> _What you are asked to do_
What lines of the data include the string "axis"? Copy them all.

> _Dataset excerpt_
────────────────

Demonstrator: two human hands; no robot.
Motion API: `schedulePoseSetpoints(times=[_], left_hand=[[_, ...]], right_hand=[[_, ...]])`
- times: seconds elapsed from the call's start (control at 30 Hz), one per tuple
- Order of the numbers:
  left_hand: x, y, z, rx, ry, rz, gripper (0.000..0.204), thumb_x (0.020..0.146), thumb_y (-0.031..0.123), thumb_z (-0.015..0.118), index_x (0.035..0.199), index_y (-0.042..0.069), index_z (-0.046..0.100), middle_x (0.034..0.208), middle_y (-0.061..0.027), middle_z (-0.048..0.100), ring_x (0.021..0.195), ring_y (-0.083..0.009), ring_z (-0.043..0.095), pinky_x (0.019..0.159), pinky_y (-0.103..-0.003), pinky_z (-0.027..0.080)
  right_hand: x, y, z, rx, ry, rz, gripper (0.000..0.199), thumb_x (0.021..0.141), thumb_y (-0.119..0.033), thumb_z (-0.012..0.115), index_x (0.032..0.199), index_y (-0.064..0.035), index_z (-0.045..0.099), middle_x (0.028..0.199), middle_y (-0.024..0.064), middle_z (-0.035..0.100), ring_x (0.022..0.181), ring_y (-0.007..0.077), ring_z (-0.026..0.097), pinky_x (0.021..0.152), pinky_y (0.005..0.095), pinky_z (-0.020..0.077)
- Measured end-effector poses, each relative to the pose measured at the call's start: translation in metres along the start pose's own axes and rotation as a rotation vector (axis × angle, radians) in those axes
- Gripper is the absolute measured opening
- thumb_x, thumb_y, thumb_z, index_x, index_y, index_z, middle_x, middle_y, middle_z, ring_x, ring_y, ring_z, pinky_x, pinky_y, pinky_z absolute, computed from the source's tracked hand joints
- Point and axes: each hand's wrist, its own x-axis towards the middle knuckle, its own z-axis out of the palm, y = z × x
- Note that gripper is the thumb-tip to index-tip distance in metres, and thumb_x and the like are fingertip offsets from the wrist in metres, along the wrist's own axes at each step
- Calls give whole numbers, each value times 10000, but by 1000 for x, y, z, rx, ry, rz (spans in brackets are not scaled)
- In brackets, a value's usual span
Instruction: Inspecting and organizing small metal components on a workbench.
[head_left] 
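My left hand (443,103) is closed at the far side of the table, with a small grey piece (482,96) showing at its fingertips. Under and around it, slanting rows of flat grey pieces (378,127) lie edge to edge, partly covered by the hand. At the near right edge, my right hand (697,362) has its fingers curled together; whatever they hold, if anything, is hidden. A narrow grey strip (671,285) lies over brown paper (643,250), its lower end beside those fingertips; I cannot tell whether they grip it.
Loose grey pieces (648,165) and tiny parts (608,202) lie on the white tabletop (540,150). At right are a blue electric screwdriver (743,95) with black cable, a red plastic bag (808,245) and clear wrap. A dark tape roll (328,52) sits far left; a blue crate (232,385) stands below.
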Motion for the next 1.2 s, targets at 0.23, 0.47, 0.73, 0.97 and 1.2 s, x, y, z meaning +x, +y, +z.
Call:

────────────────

> _Solution to the exercise_
- Measured end-effector poses, each relative to the pose measured at the call's start: translation in metres along the start pose's own axes and rotation as a rotation vector (axis × angle, radians) in those axes
- Point and axes: each hand's wrist, its own x-axis towards the middle knuckle, its own z-axis out of the palm, y = z × x

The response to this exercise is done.